§ Requirement: Your output should be the full listing, unchanged.

BEGIN

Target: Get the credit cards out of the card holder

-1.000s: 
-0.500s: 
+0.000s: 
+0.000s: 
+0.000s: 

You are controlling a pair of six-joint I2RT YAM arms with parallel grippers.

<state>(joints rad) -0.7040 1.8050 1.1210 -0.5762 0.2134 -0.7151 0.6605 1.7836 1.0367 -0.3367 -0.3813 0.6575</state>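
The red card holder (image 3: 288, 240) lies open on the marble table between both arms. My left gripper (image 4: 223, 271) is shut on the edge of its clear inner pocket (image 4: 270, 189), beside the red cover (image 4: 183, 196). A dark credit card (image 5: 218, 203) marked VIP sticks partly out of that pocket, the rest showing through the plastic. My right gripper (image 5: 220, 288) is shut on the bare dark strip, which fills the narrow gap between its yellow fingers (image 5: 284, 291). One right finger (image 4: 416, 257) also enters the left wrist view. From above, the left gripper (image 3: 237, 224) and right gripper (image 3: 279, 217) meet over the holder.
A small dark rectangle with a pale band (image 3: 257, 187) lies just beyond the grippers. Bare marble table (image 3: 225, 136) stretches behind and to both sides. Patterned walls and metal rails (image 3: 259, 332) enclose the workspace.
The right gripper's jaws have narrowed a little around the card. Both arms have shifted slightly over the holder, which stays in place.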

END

§ Result of the exercise:
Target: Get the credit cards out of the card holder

-1.000s: 
-0.500s: 
+0.000s: 
+0.000s: 
+0.000s: 

You are controlling a pair of six-joint I2RT YAM arms with parallel grippers.

<state>(joints rad) -0.7040 1.8050 1.1210 -0.5762 0.2134 -0.7151 0.6605 1.7836 1.0367 -0.3367 -0.3813 0.6575</state>
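The red card holder (image 3: 288, 240) lies open on the marble table between both arms. My left gripper (image 4: 223, 271) is shut on the edge of its clear inner pocket (image 4: 270, 189), beside the red cover (image 4: 183, 196). A dark credit card (image 5: 218, 203) marked VIP sticks partly out of that pocket, the rest showing through the plastic. My right gripper (image 5: 220, 288) is shut on the bare dark strip, which fills the narrow gap between its yellow fingers (image 5: 284, 291). One right finger (image 4: 416, 257) also enters the left wrist view. From above, the left gripper (image 3: 237, 224) and right gripper (image 3: 279, 217) meet over the holder.
A small dark rectangle with a pale band (image 3: 257, 187) lies just beyond the grippers. Bare marble table (image 3: 225, 136) stretches behind and to both sides. Patterned walls and metal rails (image 3: 259, 332) enclose the workspace.
The right gripper's jaws have narrowed a little around the card. Both arms have shifted slightly over the holder, which stays in place.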

That is the entire output.